SOMETHING WAS LACKING
He was always aware that something was lacking. He only had a vague idea that he had a twin sibling somewhere. He dreamed about it almost every night.
As a result, he decided to start looking into his background. He was content with his life, yet it was still incomplete. He was on a mission to find his long-lost twin brother, and he wasn’t going to stop until he did.
FINDING HIS BROTHER
While growing up, Lucian lived in a Red Cross foster home until he met his adoptive parents. The Red Cross is one of the organizations that help orphans find their biological families.
This is how Lucian learned about George. He wrote him a letter, and the long-lost twins scheduled a meeting in Poland soon after. Lucian was waiting eagerly at the Warsaw airport when he noticed George.
THE MEETING
George’s eyes welled up with emotions when he spotted his brother Lucian waiting for him. The two separated twins dashed towards each other and hugged. They felt complete for the first time as if they had discovered a missing ingredient of their personal history and heritage.
However, something was still missing. So, they decided to dedicate themselves to completing one mission.
THEY HAD TO KNOW EVERYTHING
Now they had to find all the truth about their history. Who their parents were, why did they give them away for adoption, why did they get separated from each other.
With the help of the Red Cross, they spent weeks investigating the matter. They traveled to the old orphanage where they spent the first months of their lives, they talked to ninety-year-old nuns that used to work at the orphanage during that time, they went through old documents. Until finally, they found the truth.
THEIR MOM’S STORY
They learned that their mother had been pregnant with them during WWII. She was a prisoner in a German work camp at that time. She gave birth to them little after the war ended.
She was sick and poor when George and Lucian were born. She couldn’t take care of them properly; that’s why she gave them to a convent so the nuns there would look after their needs properly. But something happened that she didn’t expect.
THEY TOOK THE KIDS AWAY
The kids were sent to a Red Cross center in Poland. Maybe it was a matter of negligence, or maybe the nuns just thought they would be better off there, far from the aftermath of the war. But they were also far from their mother.

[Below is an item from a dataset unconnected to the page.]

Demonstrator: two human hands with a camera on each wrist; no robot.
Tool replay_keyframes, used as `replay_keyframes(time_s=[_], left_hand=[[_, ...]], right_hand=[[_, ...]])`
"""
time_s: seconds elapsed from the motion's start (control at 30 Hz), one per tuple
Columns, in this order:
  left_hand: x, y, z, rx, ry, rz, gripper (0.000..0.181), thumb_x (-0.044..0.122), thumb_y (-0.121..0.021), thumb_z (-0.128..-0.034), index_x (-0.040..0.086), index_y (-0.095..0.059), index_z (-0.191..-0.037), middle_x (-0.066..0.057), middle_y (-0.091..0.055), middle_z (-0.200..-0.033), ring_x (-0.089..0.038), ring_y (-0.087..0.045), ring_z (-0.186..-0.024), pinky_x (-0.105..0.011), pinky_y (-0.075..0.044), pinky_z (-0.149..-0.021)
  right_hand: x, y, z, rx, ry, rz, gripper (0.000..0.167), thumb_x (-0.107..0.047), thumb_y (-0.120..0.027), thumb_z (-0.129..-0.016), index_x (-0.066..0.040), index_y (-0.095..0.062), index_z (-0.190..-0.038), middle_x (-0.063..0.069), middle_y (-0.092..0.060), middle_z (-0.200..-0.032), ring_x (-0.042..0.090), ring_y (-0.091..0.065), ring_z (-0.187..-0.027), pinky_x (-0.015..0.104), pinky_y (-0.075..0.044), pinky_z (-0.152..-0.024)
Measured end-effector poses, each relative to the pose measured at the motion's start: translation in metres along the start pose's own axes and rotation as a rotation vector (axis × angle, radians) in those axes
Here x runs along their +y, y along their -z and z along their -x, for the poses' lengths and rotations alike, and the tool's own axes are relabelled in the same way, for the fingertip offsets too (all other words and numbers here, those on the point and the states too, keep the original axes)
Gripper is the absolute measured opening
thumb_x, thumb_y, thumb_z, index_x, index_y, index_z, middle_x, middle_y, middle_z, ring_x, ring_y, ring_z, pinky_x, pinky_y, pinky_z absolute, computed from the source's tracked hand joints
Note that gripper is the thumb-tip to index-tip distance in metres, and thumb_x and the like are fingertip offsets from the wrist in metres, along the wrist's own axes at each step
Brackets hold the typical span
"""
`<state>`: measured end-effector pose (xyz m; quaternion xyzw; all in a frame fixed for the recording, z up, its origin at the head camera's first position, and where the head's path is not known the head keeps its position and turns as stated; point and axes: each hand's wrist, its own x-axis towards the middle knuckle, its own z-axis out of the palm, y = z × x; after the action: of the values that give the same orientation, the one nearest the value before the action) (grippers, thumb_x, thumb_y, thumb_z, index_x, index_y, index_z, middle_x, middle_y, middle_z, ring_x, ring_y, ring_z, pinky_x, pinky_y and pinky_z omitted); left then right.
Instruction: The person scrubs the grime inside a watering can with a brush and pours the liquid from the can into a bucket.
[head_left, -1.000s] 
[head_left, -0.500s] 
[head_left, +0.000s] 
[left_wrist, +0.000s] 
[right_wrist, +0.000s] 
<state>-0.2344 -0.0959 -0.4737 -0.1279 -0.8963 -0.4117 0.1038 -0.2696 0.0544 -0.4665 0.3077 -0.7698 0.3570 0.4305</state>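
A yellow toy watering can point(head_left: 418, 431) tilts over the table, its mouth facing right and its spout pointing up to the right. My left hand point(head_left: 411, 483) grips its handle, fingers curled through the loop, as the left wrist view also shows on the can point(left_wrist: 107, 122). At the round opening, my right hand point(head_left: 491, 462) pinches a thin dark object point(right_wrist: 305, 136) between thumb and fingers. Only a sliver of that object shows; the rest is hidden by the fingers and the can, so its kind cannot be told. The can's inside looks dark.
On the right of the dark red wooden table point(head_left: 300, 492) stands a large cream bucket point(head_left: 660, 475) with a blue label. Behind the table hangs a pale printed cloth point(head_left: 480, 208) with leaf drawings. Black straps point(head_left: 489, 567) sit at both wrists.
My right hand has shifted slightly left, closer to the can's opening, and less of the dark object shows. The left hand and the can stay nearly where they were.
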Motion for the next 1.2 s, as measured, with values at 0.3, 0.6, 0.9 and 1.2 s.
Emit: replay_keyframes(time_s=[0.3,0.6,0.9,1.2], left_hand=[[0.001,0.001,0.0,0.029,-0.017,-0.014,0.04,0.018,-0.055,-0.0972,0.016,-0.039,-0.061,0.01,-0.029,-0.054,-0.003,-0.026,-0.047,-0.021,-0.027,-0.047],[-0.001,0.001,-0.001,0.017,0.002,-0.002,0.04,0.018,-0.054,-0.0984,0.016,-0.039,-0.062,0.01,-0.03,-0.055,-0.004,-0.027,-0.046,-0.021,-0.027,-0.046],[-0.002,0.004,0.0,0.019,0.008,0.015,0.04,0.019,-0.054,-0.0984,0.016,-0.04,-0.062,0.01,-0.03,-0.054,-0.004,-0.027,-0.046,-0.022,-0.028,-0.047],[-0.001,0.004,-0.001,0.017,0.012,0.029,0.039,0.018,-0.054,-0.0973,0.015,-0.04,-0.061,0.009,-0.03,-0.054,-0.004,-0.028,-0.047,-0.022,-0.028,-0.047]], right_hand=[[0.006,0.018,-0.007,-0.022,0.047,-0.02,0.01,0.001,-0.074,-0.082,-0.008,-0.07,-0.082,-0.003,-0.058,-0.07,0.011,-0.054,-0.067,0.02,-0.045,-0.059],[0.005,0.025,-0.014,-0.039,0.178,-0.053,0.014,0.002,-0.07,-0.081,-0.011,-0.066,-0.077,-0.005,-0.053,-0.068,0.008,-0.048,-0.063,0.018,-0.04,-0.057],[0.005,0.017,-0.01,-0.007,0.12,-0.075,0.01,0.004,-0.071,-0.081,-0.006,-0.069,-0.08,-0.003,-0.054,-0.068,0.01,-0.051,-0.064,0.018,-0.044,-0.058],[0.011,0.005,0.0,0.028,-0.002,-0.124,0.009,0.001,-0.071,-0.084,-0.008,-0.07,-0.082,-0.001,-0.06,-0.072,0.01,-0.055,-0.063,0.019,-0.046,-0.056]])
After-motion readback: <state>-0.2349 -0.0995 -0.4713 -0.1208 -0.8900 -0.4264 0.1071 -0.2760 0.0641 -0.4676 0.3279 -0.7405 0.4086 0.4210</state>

The Red Cross center was full of lost children; so they arranged an adoption agreement for George and Lucian, as they did with many other lost kids. But there was a downside to it.
THEY HAD TO BE SEPARATED
After the war, there weren’t many available foster parents who could afford to take care of two children. That was the reason why they were given to two different families.
That was never what their mom intended for them; she didn’t even want to give them away permanently, to begin with. All she wanted was for them to be taken care of by the nuns while she was sick and poor. But who was their father? Why hadn’t he been there for them?

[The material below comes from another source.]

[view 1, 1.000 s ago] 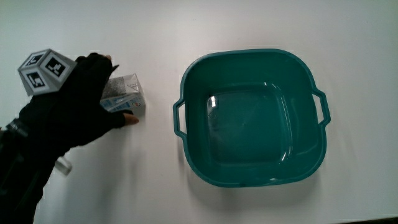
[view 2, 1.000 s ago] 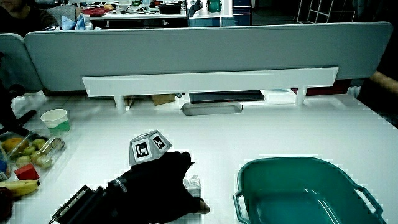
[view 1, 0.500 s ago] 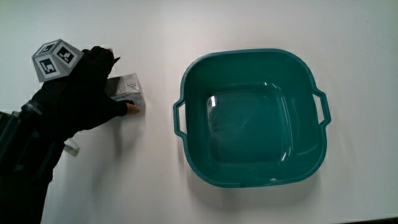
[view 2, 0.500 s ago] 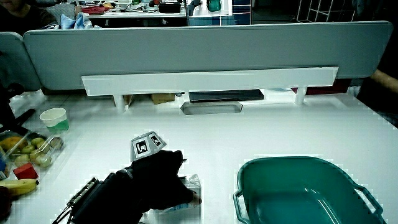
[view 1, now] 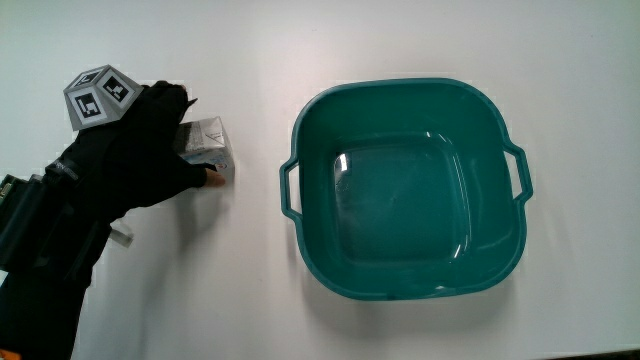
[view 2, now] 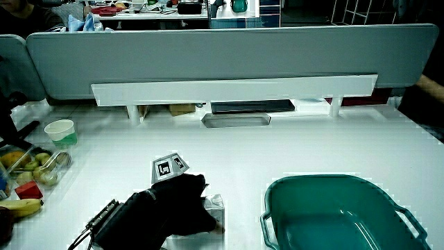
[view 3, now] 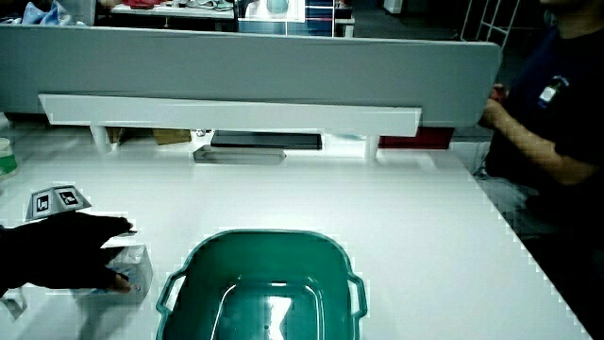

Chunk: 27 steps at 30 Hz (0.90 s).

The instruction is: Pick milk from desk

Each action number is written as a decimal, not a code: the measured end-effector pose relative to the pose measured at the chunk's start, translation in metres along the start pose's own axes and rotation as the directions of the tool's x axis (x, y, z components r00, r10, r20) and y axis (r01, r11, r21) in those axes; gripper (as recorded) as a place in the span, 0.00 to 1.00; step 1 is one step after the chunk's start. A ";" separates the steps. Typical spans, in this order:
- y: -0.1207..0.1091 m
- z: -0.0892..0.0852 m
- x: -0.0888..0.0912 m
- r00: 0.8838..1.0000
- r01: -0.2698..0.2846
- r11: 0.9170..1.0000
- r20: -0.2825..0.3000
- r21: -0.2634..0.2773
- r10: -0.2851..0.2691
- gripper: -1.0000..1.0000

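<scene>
A small white and blue milk carton lies on the white desk beside the teal basin. The black-gloved hand covers most of the carton, its fingers curled around it and the thumb tip pressed against the carton's side nearest the person. The patterned cube sits on the back of the hand. In both side views the carton shows only partly past the hand.
The teal basin with two handles stands empty beside the carton. A paper cup, a fruit tray and a banana lie at the desk's edge. A low grey partition closes the desk.
The hand has slid a little farther over the carton and its fingers have closed more tightly on it. The carton has stayed in place on the desk.
</scene>
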 end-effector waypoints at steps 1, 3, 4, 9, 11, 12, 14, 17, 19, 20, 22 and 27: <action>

HE WAS AN AMERICAN SOLDIER
Their mom wasn’t married; apparently, their father was an American soldier who went back home after the war ended. George and Lucian were amazed that their lives had so many similarities: George had migrated to America and Lucian had become a soldier.
Learning about this story, tears came to both George’s and Lucian’s eyes. But they were happy for finally reuniting and finally finding something that they had been longing for during their whole lives: their own history.